__SOURCE MATERIAL__.
-*-*-

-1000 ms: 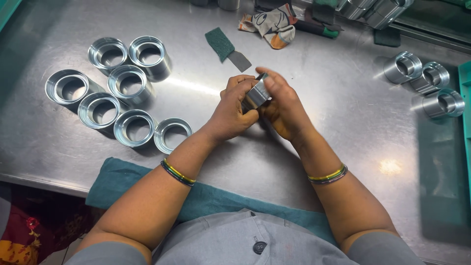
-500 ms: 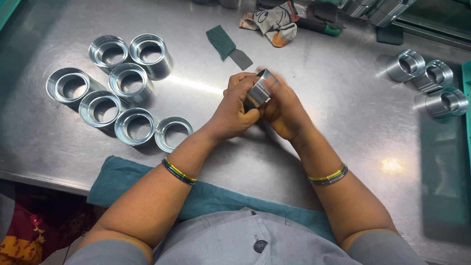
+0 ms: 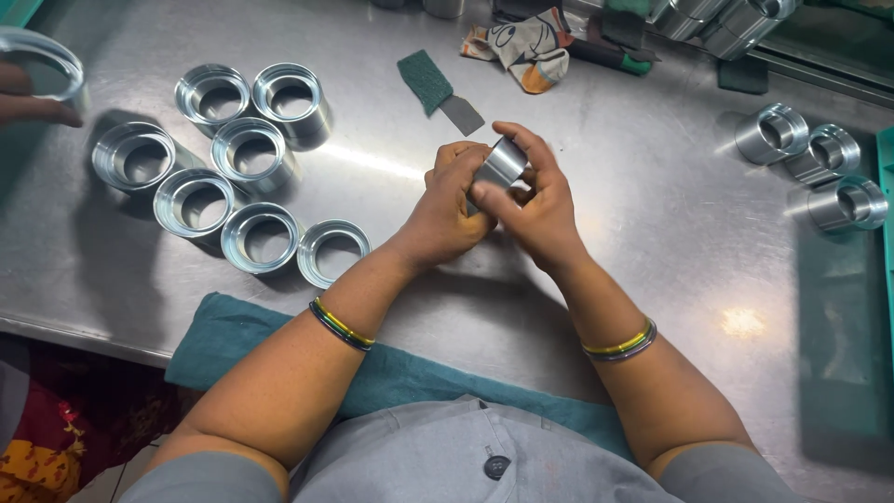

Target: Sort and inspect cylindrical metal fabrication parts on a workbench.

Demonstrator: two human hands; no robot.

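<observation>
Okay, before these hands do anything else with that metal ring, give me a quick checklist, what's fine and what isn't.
1. Metal ring held by both hands: ok, left hand and right hand both grip it.
2. Ring lifted off the steel table: ok.
3. Green scrub pad within reach: ok, lying just beyond the hands.
4. Upright rings on the left clear of the hands: ok.
5. Another person's hand at the far left edge: not ok, close to the ring group.
6. Held ring's surface finish: cannot tell.

Both forearms converge at centre. Left hand and right hand meet, fingers curled closed in a shared grasp; bangles on both wrists.
</observation>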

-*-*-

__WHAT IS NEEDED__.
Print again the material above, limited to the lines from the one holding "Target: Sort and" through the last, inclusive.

__WRITTEN SOLUTION__.
Target: Sort and inspect cylindrical metal fabrication parts on a workbench.

Demonstrator: two human hands; no robot.

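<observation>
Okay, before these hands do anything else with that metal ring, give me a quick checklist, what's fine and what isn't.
1. Metal ring held by both hands: ok, left hand and right hand both grip it.
2. Ring lifted off the steel table: ok.
3. Green scrub pad within reach: ok, lying just beyond the hands.
4. Upright rings on the left clear of the hands: ok.
5. Another person's hand at the far left edge: not ok, close to the ring group.
6. Held ring's surface finish: cannot tell.

Both forearms converge at centre. Left hand and right hand meet, fingers curled closed in a shared grasp; bangles on both wrists.
</observation>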

With this, the answer is complete.